La mecha estalla así en odio, pero ya lleva largo tiempo encendida. De tanto hablar de inmigración «masiva», parece que esa palabra es exclusiva para las personas migrantes y no se aplica al turismo que soportan las islas con sus recursos finitos. Para quienes les gusta comparar, ahí van datos del año pasado: 14,6 millones de turistas en Canarias frente a 28.930 migrantes llegados por vía marítima en todo 2022. Así, de 478.990 inmigrantes en el conjunto de España, provenientes de todos los continentes, solo un 6% llegaron de forma irregular.

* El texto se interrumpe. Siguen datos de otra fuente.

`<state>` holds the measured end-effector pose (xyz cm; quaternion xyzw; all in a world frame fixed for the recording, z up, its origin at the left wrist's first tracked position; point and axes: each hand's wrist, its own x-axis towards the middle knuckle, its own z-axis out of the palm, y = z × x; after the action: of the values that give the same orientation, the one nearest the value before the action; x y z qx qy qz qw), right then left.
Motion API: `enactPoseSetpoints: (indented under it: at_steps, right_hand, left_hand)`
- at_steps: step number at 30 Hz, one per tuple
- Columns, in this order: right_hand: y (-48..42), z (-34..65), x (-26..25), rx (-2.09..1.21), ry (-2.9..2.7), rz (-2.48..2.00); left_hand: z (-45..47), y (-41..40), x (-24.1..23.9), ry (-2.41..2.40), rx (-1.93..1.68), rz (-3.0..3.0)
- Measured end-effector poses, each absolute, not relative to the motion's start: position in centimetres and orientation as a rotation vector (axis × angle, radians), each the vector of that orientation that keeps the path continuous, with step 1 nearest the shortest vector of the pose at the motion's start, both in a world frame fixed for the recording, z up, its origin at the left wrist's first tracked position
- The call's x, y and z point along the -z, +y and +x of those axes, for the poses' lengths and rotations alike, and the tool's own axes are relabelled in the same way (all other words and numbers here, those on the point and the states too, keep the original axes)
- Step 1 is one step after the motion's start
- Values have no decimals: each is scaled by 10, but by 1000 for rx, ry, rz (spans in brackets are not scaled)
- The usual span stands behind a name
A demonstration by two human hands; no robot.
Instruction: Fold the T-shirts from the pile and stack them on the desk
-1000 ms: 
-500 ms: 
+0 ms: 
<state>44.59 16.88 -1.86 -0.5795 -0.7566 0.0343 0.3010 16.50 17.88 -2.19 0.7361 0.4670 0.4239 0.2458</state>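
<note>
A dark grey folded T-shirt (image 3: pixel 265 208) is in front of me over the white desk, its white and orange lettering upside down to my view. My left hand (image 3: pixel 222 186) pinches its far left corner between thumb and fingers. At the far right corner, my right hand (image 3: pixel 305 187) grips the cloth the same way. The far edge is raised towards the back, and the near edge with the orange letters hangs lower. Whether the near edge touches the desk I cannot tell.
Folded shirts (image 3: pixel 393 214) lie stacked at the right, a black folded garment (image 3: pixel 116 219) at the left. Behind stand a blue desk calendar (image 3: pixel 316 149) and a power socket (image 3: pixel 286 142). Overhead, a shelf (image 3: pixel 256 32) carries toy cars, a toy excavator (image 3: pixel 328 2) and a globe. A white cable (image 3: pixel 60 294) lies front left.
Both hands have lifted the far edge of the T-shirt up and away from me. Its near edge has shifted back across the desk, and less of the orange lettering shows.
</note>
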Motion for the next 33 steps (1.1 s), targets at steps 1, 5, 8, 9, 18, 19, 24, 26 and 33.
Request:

Ahora, les propongo: juguemos con las cifras. Imaginemos, solo un momento, que no hubiera sido un 6%. Pensemos, por ponerlo en números, que la mitad hubiesen llegado por vías irregulares. El 50%. ¿Valdrían menos, por ser más, las vidas de todas esas personas? ¿Merecerían, por ser más, un trato menos digno? ¿No estarían revelando los datos una catastrófica emergencia humanitaria? ¿No creen que sería (todavía más) alarmante que tantas personas tengan que arriesgar su vida en busca de una mejor?

Quienes son migrantes o han trabajado con personas migrantes sabrán que hay muchísimos motivos que pueden llevar a una persona a tomar la decisión, no ya de migrar en general, sino, en concreto, de embarcarse en una patera. Persecuciones, represión, oportunidades para estudiar, búsqueda de trabajo, cambio climático, esquilmación de recursos naturales, muerte de algún familiar, imposibilidad para obtener visados.

La crisis económica por la pandemia de Covid-19, los conflictos armados, la sobrepesca internacional o la apertura de fronteras en Marruecos como estrategia de presión hacia España (esta vía tiene ahora una afluencia mucho menor) son algunos de los muchos motivos que han marcado el ritmo de llegadas en el último par de años. A ello también se ha sumado la inestabilidad política en Senegal desde 2021, disparada recientemente a causa de la represión, los escándalos políticos y las elecciones que se avecinan. Pero sería simplista decir que solo ha sido por ello, y es que, insisto, existen mil y una razones para migrar.

Lo que ocurre es que, si piensas en migraciones, te acuerdas de las imágenes más impactantes y precarias, sin pararte a pensar en que migrante es también tu sobrino que se fue a estudiar a Londres, tu hija que trabaja en Alemania, los jubilados que se compraron una casa en el sur, tu abuelo que se marchó a Cuba y luego regresó, los cocineros del restaurante italiano al que vas a comer pizza, la familia ucraniana que saludas por el vecindario.

La migración es inherente al ser humano. No se puede frenar. No se puede pretender frenar, mucho menos a partir de criterios selectivos. Intentarlo tiene un solo efecto: más muertes. Y han sido ya tantas, tan poco visibles, bajo tantos prejuicios, que el drama es cuántos llegan y no cuántos mueren. La tragedia es máxima cuando muere un grupo de personas españolas (y sí, por supuesto que es trágico), pero no parece que lo sea cuando esta masacre se repite año tras año. Repetiré la cifra. 778 muertes, solo en seis meses, en la ruta canaria. Y no paran de aumentar. Quizá se convierta en tragedia cuando dejen de ser inmigrantes para convertirse en personas, a secas, o le quitemos ese prejuicio pegajoso a una palabra que, por sí sola, no significa nada malo.